I'm not going to re-iterate what others have said, but one very interesting piece of software is WEKA, devloped by a small team at Waikato University in NZ.

Its essentially a free collection of the most common datamining methodologies, all wrapped up in a reasonable Java GUI. You can download it here: http://www.cs.waikato.ac.nz/ml/weka/ They also have some quite nice in depth documentation.

If nothing else, it will at least give you the names of some of the more common algorithms out there (such as OneR).

Enjoy :)
 
Some typical data mining techniques:

Segmentation / Clustering - Using a stats package such as SPSS or SAS to cluster data into similar groups (normally the groups are groups of customers). Pioneered by Tesco's / Don Humby in the 90s, the famous example was when Tesco segmented their clubcard customers into different groups and analysed what they were spending their money on. They realised that their "mother and baby" group weren't spending enough on baby products (as they didn't trust cheapo Tescos for stuff for their babies) so were shopping at places like Boots instead for their baby stuff. Tesco's spent a lot of money marketing to these customers to convince them that their baby stuff was OK and managed to steal a lot of custom from Boots.

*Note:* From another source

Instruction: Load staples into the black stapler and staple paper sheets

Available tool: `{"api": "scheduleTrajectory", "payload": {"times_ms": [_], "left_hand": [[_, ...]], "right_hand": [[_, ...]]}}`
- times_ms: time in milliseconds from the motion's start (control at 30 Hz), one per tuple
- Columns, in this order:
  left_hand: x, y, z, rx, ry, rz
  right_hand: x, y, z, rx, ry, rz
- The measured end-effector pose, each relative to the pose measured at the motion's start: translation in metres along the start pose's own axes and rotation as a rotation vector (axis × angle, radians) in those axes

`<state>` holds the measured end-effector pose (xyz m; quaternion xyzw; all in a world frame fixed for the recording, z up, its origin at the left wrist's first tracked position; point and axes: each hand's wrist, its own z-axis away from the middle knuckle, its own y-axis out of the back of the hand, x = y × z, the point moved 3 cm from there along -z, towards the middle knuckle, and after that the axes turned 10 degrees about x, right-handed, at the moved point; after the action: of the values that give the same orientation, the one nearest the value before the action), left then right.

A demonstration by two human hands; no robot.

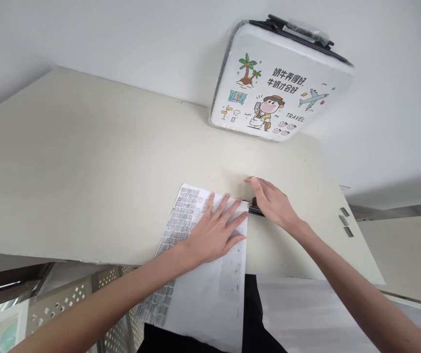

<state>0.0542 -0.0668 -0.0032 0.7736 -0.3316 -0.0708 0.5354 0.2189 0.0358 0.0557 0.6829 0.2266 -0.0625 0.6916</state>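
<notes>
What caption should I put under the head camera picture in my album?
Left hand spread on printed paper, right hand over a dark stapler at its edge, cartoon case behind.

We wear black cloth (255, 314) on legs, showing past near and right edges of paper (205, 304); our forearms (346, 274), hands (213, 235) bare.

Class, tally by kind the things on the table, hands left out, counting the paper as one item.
Case: 1
Paper: 1
Stapler, partly hidden: 1
Grey strips: 3
Total: 6
</notes>
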Motion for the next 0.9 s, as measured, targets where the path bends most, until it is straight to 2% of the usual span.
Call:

The most common clustering technique is K-Means which is popular as it can handle processing large chunks of data. There is probably a technical explanation of how it works on wikipedia (something to do with establishing centroids and then sending each data point to it's nearest centroid).

Decision Trees / CHAID / CART - This is a way of linking independent variables to a dependant variable (similar to regression models) and works by running lots of t-tests. The output will then give you a tree diagram that shows which of the independent variables is the biggest predictor on the value of the dependant variable (and also what the natural cut-off is for the independent variable in question). An example application of this would be spotting users who are likely default on loan re-payments. You would feed in independent variables such as number of payments missed, age of customer etc and then the resultant model would "score" each of your customers on how likely they are to default (so the model would be established on a known group of older customers that you already know whether they default or not and then applied to a newer group of customers to decide which are in the high-risk category).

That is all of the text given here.